Let's talk about real, tangible, hype-less, grid
computing. I swear,
it's real.
I've heard endless sales pitches about moving your apps to the grid.
It's
almost quaint how easy they make it sound. Let's pretend, for a moment, you have
an application that benefits from parallelization, you have no issues with data
availability, and you control your source code (because you're not going to
make every application you use magically run in parallel regardless of the sales
pitch).
To this end, I've been using GridGain, recently.
In a few weeks I might even be
able to talk about why, but that's far less important. For those living under
a rock, GridGain is a Java implementation of a Google-ish map / reduce system.
The effect is that, with very little code and even less configuration, one can
cause suitable code to run in parallel, on a grid of JVM nodes. I won't discuss
the map / reduce concept in detail, other than to say the idea is to:
- take a job, break it up into smaller units of work
- assign these units to processing nodes
- collect the results from the processing nodes
- aggregate the results, as appropriate
Items #1 and #2 refer to the map
part of the process, while
#3 and #4 refer to the reduce
component.
There are two ways to use GridGain. The first method is to annotate methods
(either static or otherwise) that should be run on the grid. This is fast
to write, and coarse-grained in that the unit of work is (usually, but need not be)
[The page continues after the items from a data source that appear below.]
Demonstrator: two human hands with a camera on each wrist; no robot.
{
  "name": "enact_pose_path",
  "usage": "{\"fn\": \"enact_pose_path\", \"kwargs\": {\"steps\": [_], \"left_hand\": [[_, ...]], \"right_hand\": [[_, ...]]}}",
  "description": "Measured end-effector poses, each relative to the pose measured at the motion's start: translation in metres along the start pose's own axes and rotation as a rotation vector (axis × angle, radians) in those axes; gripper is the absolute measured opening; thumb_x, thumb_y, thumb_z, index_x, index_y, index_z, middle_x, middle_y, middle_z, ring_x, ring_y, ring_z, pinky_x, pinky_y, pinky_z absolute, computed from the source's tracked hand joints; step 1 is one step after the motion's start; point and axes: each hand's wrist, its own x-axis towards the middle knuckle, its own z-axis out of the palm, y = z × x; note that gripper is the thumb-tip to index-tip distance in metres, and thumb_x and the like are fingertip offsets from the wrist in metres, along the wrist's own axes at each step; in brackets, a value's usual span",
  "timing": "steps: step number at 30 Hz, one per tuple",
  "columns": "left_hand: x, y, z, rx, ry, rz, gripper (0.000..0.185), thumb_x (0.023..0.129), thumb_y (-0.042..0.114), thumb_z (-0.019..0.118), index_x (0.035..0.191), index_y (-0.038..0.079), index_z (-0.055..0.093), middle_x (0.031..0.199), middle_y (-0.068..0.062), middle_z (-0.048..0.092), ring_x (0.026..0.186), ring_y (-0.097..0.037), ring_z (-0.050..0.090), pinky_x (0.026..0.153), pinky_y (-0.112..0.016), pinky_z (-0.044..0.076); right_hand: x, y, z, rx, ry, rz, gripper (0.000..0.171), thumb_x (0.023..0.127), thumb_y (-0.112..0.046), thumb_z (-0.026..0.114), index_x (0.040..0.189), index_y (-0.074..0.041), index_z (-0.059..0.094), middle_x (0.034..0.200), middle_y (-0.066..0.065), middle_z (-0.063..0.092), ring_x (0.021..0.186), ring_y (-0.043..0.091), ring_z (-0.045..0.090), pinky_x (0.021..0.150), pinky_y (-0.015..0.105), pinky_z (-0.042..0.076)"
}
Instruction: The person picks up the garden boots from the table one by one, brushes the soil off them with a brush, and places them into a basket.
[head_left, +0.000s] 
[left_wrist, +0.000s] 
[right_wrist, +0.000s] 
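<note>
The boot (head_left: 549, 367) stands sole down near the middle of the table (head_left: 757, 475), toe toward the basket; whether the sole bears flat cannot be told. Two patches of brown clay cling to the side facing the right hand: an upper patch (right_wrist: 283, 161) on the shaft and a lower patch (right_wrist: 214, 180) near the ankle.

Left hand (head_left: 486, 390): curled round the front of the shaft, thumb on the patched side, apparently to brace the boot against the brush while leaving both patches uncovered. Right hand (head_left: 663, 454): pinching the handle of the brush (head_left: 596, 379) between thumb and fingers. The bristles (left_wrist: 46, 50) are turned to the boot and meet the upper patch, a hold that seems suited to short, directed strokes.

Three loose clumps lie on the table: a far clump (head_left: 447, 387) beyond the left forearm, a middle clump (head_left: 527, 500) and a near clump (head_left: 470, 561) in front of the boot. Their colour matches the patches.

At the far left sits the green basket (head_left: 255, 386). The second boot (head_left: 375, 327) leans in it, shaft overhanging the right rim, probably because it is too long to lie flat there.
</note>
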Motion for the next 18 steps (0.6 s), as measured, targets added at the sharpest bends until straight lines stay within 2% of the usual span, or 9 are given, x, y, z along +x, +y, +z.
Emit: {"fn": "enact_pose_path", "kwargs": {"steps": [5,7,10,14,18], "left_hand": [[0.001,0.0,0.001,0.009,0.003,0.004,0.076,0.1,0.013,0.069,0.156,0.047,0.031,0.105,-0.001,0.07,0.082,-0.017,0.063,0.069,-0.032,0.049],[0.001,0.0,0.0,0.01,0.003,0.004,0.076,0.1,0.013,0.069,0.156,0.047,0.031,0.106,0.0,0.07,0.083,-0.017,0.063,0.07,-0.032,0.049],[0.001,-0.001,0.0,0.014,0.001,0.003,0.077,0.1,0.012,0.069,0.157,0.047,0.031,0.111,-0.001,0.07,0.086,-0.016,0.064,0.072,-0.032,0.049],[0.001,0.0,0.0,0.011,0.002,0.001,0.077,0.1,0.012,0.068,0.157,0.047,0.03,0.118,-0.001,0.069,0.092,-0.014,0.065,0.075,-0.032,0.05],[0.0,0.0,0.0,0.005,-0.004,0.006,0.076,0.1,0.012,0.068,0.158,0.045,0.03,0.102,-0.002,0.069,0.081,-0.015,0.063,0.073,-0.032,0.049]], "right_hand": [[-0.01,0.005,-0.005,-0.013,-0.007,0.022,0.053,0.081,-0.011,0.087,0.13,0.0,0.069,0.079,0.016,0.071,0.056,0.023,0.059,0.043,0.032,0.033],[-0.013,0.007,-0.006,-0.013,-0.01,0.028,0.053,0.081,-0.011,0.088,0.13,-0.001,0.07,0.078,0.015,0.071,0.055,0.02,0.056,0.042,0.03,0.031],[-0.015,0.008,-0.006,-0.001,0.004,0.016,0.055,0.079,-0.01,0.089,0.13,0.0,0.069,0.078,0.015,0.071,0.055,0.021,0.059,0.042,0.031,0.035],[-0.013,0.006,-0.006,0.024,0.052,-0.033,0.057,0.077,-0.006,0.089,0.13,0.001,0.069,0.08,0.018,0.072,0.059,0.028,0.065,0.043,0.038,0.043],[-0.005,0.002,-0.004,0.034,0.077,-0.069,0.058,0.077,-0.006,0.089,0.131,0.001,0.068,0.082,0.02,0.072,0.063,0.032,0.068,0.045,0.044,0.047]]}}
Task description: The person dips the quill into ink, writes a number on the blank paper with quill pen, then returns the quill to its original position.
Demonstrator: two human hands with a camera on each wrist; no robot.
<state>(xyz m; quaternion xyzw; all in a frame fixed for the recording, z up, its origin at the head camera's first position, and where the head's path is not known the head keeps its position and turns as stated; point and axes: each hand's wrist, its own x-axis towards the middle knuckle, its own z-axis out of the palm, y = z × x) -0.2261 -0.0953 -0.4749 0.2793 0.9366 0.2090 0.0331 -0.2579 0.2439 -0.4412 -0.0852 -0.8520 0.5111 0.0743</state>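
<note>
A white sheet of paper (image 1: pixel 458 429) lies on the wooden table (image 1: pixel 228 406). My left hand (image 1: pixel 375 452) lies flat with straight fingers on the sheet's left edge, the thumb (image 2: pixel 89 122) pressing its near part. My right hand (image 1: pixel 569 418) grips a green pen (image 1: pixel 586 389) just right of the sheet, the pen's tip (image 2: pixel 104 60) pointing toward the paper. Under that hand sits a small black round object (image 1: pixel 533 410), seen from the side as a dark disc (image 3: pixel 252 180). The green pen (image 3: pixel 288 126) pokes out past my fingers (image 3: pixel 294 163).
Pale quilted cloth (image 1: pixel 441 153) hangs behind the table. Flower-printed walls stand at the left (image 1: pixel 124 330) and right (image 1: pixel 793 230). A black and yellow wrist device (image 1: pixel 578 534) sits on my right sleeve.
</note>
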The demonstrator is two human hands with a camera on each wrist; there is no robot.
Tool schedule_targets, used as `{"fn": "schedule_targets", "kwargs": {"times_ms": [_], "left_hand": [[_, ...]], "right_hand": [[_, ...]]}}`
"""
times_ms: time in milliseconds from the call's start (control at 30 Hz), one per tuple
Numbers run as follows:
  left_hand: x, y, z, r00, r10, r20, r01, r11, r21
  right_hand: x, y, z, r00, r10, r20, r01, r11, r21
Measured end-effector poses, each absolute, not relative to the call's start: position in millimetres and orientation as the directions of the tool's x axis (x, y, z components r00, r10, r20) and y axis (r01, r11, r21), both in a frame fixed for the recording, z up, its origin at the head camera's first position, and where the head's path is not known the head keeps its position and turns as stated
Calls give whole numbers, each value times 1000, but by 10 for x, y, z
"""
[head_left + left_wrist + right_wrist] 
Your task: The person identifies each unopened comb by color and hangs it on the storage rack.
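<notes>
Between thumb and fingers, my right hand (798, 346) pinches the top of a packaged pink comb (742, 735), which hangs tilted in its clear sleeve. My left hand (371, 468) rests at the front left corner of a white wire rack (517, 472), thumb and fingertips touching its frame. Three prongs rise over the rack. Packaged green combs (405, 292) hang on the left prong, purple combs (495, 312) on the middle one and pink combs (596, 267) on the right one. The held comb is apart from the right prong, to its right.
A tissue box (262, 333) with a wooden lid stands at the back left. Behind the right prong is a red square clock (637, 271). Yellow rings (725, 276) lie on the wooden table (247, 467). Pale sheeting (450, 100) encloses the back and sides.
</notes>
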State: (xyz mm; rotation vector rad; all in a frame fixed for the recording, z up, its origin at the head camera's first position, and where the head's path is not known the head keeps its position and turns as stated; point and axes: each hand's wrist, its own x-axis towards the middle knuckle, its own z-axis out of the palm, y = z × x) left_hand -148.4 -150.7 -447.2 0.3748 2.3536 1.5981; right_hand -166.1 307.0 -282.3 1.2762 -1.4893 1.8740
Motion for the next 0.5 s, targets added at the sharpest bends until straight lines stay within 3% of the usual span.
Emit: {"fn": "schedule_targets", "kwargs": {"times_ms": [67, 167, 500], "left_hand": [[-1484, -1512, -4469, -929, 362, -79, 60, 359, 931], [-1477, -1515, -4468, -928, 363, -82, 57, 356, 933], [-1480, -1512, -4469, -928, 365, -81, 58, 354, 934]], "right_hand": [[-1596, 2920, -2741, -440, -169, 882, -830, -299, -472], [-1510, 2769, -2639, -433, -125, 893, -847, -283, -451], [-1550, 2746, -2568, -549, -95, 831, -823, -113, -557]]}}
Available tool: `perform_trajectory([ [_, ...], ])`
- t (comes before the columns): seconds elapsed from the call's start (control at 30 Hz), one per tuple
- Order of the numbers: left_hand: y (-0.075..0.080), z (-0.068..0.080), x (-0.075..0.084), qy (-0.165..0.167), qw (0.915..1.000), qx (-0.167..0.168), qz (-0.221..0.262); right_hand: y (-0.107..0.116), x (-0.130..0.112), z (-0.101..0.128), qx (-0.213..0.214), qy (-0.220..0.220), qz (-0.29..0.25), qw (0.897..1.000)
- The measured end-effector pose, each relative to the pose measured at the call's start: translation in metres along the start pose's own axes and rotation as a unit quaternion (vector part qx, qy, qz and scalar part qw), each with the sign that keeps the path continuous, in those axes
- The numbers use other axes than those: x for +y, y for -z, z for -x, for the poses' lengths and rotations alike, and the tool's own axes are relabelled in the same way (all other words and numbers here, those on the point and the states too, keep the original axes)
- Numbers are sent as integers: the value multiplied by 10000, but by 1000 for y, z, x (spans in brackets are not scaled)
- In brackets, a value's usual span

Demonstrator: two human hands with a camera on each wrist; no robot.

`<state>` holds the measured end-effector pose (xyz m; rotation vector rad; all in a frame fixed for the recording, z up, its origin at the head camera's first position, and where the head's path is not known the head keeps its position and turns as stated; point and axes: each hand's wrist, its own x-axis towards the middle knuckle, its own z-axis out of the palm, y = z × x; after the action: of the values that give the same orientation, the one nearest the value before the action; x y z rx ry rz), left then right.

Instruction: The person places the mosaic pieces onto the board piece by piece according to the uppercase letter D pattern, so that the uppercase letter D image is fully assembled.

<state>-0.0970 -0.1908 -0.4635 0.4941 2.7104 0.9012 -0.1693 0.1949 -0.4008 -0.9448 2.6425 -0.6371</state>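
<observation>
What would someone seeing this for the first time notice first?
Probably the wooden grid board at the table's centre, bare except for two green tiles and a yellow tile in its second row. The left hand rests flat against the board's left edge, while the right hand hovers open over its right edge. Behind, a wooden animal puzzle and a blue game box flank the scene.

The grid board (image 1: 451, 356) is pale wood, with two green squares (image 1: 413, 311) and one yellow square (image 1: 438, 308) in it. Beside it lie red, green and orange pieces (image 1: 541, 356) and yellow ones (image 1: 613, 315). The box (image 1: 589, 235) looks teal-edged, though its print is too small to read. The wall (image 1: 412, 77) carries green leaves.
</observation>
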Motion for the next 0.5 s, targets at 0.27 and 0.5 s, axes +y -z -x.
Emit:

the entire method. The second method of running tasks on the grid is by directly
accessing the GridGain APIs. This, of course, tends to mean a bit more code, but
to some, may be easier to understand and debug. Which method you choose, will
probably depend mostly on preference, but could also be influenced by dependencies.
I opted for direct invocation via the APIs because I prefer not to futz around
with AspectJ - which is how the annotations actually work - and friends unless I'm
also using it for other things. GridGain is happy to work with AspectJ, Spring AOP,
or JBoss AOP, according to the docs, although they seem to recommend against Spring
AOP due to a lack of full functionality
or some such. I didn't get too much
into the details.
The APIs are surprisingly direct and simple to understand for something that is
so seemingly nebulous. This, coupled with some of the best documentation I've
seen in some time, makes for a pleasant experience. The only thing that makes
my vision a little blurry is the generic-soup that begins to occur, but for
the type safety, it's probably worth it; anything that needs to run on a grid
is arguably important enough that you can groan through the angle brackets.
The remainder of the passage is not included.